Capitalism without Capital

Much has been made of the global power shift away from capital intensive businesses towards businesses with a low ratio of capital assets to market capitalisation (commonly cited examples being Uber, Airbnb, Netflix etc). This trend has been driven by knowledge businesses such as technology companies, but it isn’t quite true to say that they don’t have capital assets; rather, that these assets are intangible. In a speech earlier this month at the University of York, Prof Jonathan Haskel described this concept in more detail. He pointed to software, reputation, relationships and knowledge as the new capital, and ascribed it with four defining attributes: (1) scalability (the opportunity to use an asset again and again, e.g. software), (2) sunk costs (a lack of tradability resulting in irrecoverable expenditure, e.g. a brand name), (3) spillovers (benefiting from others investment, e.g. copying product designs), and (4) synergies (the ability to combine ideas to make new ones).
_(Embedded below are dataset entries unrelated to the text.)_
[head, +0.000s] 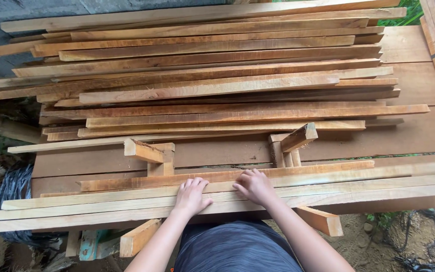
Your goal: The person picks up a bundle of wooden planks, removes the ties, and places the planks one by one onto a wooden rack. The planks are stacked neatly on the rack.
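Note:
My left hand [191, 195] lies palm down on several long pale wooden slats [358, 190] laid side by side along the near edge of a plank workbench [419, 136]. My right hand [255, 185] rests just to its right, fingers curled over the far edge of a slat and touching a reddish slat [127, 183] behind. Both hands press on the wood; neither one lifts a piece. Two upright wooden stop blocks [149, 153] [293, 143] stand just behind the slats.
A large heap of long reddish-brown slats [217, 75] covers the far half of the bench. Short offcuts [138, 236] [320, 220] jut out under the near edge. Dirt ground and tangled roots lie at the right, dark netting at the left.

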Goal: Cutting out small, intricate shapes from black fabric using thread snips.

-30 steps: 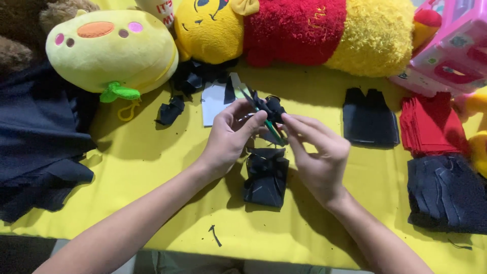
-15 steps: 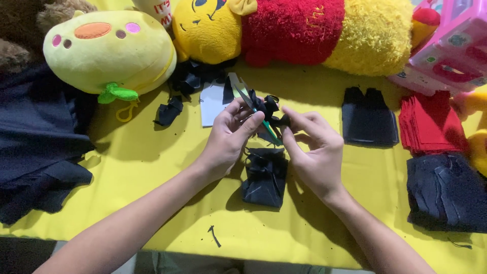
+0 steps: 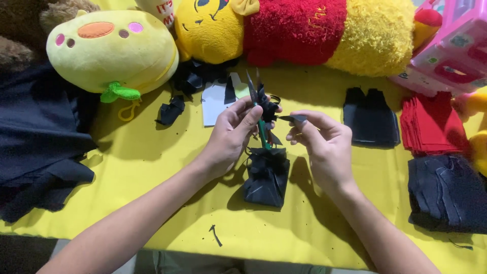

Capital assets, such as real estate, need to compete for investment in the face of these attributes. The evidence shows that since the financial crisis intangibles account for more than half of assets in Europe, whilst in the US this switch-over happened much earlier (1995). However, perhaps in contradiction to this trend, in the UK we have seen real estate’s contribution to GDP rise from 6.9% in 1980 to 11.1% last year, albeit that this growth has now flattened.